§ **Task details**
Transcribe each line below verbatim; pictures excluded.

------------

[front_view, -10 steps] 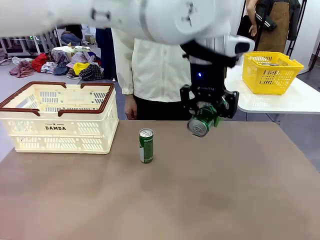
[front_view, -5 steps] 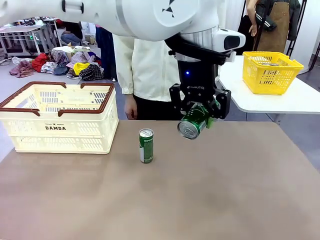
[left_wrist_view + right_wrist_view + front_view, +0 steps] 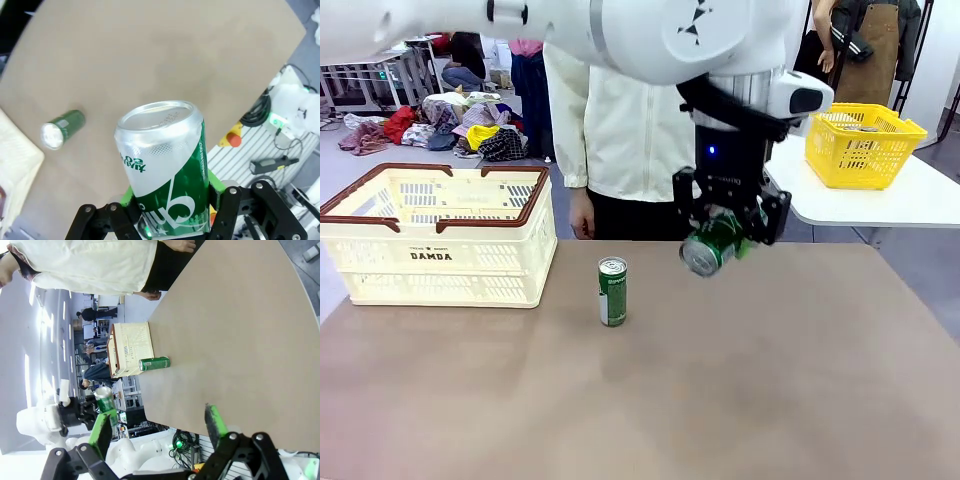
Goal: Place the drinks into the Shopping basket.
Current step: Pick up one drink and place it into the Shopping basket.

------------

§ **Solution below**
[front_view, -10 steps] 
[front_view, -5 steps] 
[left_wrist_view + right_wrist_view + front_view, +0 steps] 
Goal: Place the drinks into the Shopping basket.
Current step: Pick up one drink and place it into the Shopping basket.

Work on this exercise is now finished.